== Description of the task ==
The listing is to be reproduced in full, with no character altered.

══════

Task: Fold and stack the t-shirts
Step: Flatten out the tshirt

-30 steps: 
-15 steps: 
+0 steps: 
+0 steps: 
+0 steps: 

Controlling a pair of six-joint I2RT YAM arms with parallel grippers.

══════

== Written answer ==
Task: Fold and stack the t-shirts
Step: Flatten out the tshirt

-30 steps: 
-15 steps: 
+0 steps: 
+0 steps: 
+0 steps: 

Controlling a pair of six-joint I2RT YAM arms with parallel grippers.

The answer to this exercise is complete.